Apesar de ainda severamente impactada pelos efeitos da pandemia de coronavírus, a indústria de autopeças está voltando a respirar melhor. Segundo relatórios divulgados este mês pelo Sindipeças, entidade que reúne os principais fabricantes do setor, o faturamento dos associados apresentou forte crescimento de 18,2% entre julho e agosto (último dado disponível), consolidando o ritmo de recuperação das vendas para todos os segmentos (montadoras de veículos, reposição, intrassetorial e exportação). Com isso, o nível de ocupação das fábricas, calculado em 66% em agosto, já é similar ao verificado no início de 2020, antes dos abalos provocados pela Covid-19.

Os resultados acumulados nos oito meses de 2020, no entanto, permanecem no campo negativo, com queda de quase 23% no faturamento em relação ao mesmo período de 2019. O Sindipeças projeta que este ano a queda nas vendas da indústria de autopeças será de 28,3%, para 108,2 bilhões, contra R$ 150,9 bilhões um ano antes, interrompendo assim o ciclo anual de crescimento que vinha sendo observado desde 2016 – ainda assim, a receita projetada para 2020 é maior do que os R$ 99,2 bilhões alcançados naquele ano.

O segmento que anotou a maior queda anual, de 27,5% entre janeiro e agosto, foi o fornecimento direto de componentes às montadoras de veículos, que também apresentou a maior recuperação em agosto, quando apurou-se crescimento de 23% sobre o mês anterior.

O mercado de reposição foi menos afetado e caiu 5% no período de oito meses; embora tenha avançado em agosto tímidos 3,5% ante julho, cresceu 7,2% na comparação com o mesmo oitavo mês de 2019 – ou seja, o aftermarket automotivo já está mais aquecido agora do que no ano passado.

Comércio exterior de autopeças é mais afetado

O comércio exterior de autopeças é o segmento mais afetado do faturamento do setor até agora. De janeiro a agosto as exportações que somaram US$ 3,35 bilhões caíram estão em queda de 31,7% sobre o mesmo período de 2019. Em igual comparativo, as importações de US$ 5,36 bilhões estão 30,7% abaixo do valor apurado um ano antes. Com isso, o saldo da balança comercial do setor desceu a US$ 2 bilhões em oito meses, resultado 29,1% menor do que o apurado em idêntico intervalo do ano passado.

Para 2020 completo, o Sindipeças estima que os níveis de queda de comércio exterior do setor vão permanecer na casa dos 30% de retração. A entidade projeta exportações de US$ 4,84 bilhões (-30,8%) e importações de US$ 7,65 bilhões (-31,1%), o que resulta em déficit na balança de US$ 2,81 bilhões (-34,3%).

O câmbio favorável às exportações até agora não ajudou o setor porque também no resto do mundo as linhas de produção trabalham em ritmo mais lento após o impacto da pandemia. Na mão contrária, a desvalorização cambial brasileira de quase 30% este ano (o real é a moeda que mais desvalorizou este ano no mundo) exerce forte pressão nos custos da indústria, que tenta encontrar alternativas às importações com mais nacionalização e/ou vendas externas (o que não está acontecendo).

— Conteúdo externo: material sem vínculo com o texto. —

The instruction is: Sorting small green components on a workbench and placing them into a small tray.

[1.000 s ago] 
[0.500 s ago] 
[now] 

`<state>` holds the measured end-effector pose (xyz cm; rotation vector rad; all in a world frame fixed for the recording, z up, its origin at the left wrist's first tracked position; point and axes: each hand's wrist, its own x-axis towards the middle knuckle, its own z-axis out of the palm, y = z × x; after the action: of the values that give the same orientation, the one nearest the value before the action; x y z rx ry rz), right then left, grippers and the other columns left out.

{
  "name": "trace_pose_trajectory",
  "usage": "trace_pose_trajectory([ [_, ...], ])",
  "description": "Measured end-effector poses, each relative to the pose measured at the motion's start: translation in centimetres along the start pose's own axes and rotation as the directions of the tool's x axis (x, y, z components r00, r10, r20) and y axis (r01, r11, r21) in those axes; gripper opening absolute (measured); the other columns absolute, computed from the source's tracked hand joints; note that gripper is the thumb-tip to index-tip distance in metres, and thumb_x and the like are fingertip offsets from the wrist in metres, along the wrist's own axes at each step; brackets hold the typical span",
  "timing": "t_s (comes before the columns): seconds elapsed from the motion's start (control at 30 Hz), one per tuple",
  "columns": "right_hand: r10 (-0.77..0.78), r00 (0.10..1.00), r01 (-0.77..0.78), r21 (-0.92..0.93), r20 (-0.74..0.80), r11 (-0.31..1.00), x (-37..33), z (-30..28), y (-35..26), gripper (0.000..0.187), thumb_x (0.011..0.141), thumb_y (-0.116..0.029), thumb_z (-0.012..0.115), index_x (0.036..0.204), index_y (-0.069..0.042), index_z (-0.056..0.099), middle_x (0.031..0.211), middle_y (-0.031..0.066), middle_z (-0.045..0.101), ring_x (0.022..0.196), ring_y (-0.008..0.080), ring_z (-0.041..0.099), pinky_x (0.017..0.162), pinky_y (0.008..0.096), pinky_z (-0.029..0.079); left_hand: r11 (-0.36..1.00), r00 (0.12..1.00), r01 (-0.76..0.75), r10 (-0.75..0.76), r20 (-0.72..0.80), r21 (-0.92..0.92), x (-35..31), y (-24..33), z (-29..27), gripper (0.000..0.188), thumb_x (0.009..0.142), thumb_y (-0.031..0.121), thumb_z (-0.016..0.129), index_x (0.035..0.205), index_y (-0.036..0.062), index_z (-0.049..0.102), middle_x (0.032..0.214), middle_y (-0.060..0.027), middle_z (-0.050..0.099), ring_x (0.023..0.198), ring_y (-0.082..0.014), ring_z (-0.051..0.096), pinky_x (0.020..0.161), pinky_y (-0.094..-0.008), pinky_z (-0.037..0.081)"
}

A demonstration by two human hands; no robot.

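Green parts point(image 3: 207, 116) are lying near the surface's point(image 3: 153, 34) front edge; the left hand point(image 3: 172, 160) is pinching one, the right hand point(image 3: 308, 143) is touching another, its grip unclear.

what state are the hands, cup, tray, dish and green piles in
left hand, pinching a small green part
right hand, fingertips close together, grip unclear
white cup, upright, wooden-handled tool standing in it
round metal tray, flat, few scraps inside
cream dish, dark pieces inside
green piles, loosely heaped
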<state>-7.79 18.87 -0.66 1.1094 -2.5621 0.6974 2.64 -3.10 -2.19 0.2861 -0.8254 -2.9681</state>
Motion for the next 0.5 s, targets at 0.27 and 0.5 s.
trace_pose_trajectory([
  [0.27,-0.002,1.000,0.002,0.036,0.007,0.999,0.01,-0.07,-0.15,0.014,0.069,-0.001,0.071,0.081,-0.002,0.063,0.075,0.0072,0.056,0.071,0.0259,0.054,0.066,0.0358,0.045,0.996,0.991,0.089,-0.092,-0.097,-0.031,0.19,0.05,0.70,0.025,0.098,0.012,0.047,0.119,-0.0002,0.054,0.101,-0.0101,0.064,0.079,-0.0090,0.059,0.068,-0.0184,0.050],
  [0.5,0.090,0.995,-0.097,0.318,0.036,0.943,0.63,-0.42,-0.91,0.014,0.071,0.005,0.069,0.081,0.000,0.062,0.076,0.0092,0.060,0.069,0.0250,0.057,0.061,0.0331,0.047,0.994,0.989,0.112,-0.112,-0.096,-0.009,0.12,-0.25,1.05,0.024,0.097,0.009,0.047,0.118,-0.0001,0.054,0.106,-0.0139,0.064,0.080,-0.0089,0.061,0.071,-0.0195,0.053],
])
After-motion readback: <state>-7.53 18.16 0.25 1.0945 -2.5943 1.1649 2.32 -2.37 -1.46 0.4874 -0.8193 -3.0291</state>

Nível de emprego baixo e ociosidade alta

O nível de utilização da capacidade instalada da indústria de autopeças no Brasil começou 2020 na casa dos 69%, depois despencou para apenas 41% em abril, quando as fábricas foram paralisadas para contenção da Covid-19, e em agosto voltou ao patamar de 66%. Apesar de ter voltado para níveis parecidos com os verificados antes da pandemia, em janeiro e fevereiro (69%), a utilização do parque fabril do setor seis pontos porcentuais abaixo do verificado no mesmo período de 2019, quando chegava a 72%.

O emprego vem acompanhando essa variação da indústria: embora o número de vagas tenha crescido 1% entre julho e agosto, no acumulado de oito meses o quadro de funcionários do setor está 9,5% menor do que no ano anterior. Os fabricantes de autopeças fecharam 2019 com 254,3 mil empregados. Este ano o Sindipeças projeta 232,7 mil, com a eliminação de 21,6 mil postos de trabalho, em queda de 8,5% sobre o ano passado.

Nesse cenário, os investimentos também estão sendo reduzidos ao mínimo necessário. Em 2019 as empresas do setor investiram R$ 1,12 bilhão em suas atividades no País e este ano o Sindipeças estima que sejam aplicados R$ 650 milhões, em forte retração de 42%.